- Load the data set (see below for links to the project data set)
- Explore, summarize and visualize the data set
- Design, train and test a model architecture
- Use the model to make predictions on new images
- Analyze the softmax probabilities of the new images
- Summarize the results with a written report
Here I will consider the rubric points individually and describe how I addressed each point in my implementation.
1. Provide a Writeup / README that includes all the rubric points and how you addressed each one. You can submit your writeup as markdown or pdf. You can use this template as a guide for writing the report. The submission includes the project code.
- A non-trivial (270 lines) part of the implementation is in tsc_datadict.py which
- loads the data from a
- pickle file
- or a directory containing
- image files
- a csv file of the format filename, label
- calculates the number of classes and creates a dictionary mapping classes to class names from signnames.csv
- creates a dictonary mapping from the classes to the indices of the images in the dataset of that class(please see detailed comments in the code for the organize_signs_by_id() method)
- selects signs to be displayed in the dataset visualization by two different methods
- for the pickled data set, select the first index in each class
- for the downloaded signs, select all the signs
- provides methods to be called later, from the ipynb, to:
- show the sample signs
- show histograms of the class distribution of the signs in the data set for the set of categories(ex: train, valid, test) passed to the datadict constructor
- preprocess the images in the dataset
- print a summary of the dataset
- loads the data from a
1. Provide a basic summary of the data set. In the code, the analysis should be done using python, numpy and/or pandas methods rather than hardcoding results manually.

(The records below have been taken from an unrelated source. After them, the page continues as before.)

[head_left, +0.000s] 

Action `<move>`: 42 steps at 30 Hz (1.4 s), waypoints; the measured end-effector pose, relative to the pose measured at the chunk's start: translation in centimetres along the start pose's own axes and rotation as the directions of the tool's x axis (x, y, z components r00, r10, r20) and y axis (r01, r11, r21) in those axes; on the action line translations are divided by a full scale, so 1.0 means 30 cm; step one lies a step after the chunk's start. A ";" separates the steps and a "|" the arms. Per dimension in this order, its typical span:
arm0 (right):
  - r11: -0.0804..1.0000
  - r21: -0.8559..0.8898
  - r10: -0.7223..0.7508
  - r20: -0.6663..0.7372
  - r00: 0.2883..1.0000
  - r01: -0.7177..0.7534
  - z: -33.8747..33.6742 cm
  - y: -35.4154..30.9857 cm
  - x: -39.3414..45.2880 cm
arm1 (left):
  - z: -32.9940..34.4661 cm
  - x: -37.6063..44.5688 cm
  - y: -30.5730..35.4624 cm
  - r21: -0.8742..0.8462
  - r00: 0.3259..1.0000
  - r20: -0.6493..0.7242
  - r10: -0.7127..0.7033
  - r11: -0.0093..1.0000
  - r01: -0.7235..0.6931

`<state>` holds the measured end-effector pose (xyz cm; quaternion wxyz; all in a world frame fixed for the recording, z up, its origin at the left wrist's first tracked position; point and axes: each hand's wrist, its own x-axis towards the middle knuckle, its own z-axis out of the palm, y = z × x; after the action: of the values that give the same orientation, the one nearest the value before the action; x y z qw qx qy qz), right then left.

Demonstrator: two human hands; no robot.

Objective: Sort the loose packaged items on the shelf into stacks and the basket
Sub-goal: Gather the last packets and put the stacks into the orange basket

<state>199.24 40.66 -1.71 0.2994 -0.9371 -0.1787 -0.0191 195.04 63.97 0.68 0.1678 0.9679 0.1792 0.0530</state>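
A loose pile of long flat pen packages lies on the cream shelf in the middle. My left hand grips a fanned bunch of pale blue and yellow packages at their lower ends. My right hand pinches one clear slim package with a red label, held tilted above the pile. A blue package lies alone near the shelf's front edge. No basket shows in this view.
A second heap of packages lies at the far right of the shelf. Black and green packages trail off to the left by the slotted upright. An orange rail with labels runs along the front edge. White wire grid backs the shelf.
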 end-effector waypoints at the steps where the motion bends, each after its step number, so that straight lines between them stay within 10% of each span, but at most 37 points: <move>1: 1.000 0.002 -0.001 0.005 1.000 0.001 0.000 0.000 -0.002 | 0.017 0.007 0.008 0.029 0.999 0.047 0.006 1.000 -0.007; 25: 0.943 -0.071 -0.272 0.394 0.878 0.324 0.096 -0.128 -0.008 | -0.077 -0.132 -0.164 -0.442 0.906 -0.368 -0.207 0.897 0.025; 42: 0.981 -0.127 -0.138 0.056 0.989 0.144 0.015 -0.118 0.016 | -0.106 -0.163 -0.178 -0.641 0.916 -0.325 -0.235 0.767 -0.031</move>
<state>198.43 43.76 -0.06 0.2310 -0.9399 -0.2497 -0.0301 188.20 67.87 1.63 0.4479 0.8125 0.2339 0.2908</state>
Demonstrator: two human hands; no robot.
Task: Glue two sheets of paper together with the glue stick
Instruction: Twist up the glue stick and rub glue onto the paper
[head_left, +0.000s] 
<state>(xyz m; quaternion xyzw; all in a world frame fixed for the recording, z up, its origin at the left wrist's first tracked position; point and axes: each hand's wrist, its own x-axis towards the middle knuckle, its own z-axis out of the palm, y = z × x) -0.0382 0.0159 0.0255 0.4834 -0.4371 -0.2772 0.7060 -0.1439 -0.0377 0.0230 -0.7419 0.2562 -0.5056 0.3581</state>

The summary is calculated by the __ init__() method and displayed by the summarize() method of the DataDict class. The result, from the ipynb, is:
Number of training examples = 34799 Number of validation examples = 4410 Number of testing examples = 12630 Image data shape = (32, 32,3) Number of classes = 43
In the selected signs(selection criteria described above) we can clearly see the effects of normalization and variations in image sharpness and lighting.
Here are the histograms showing the distribution of the signs instances by class
Visually, they seem quite similar
I only implemented normalization of rgb values to [-1, 1] and resizing to 32x32x3. Resizing was required because the image(discussed later) downloaded from the web were larger and so did not work with the model's input layer. Normalization accounted for a bit less than 2% improved accuracy which was sufficient to get over the 93% threshold.
The model was a straight forward adaptation of my the model from the LeNet lab as described in the class video. The input layer was changed to 32x32x3 and the output changed from 10 to n_classes(43)

My final model consisted of the following layers:
| Layer | Description |
|---|---|
| Input | 32x32x3 RGB image |
| Convolution 5x5x3 | 1x1 stride, valid padding, outputs 28x28x6 |
| RELU | |
| Max pooling | 2x2 stride, Output = 14x14x6, valid padding |
| Convolution 5x5x3 | 1x1 stride, valid padding,Output = 10x10x16 |
| Max pooling | 2x2 stride, Output = 5x5x16, valid padding |
| Flatten | 5x5x16 -> 400 |
| Fully connected | 400 -> 120 |
| Relu | |
| Fully connected@ | 120 -> 84 |
| Relu | |
| Fully connected@ | 84 -> 43 |
|
I have a fairly robust CPU so I used that for training with the following hyperparameters: learning_rate -> 0.00095 mu -> 0 sigma -> 0.1 EPOCHS -> 128 BATCH_SIZE -> 64 GOOD_ENOUGH -> 0.97
I did not use dropout and I believe dropout and/or generating additional images with affine transforms and lighting changes would produce better results. Perhaps also increasing the learning rate would help. With the current set of hyperparameters there seemed to be little improvement after the 100th epoch.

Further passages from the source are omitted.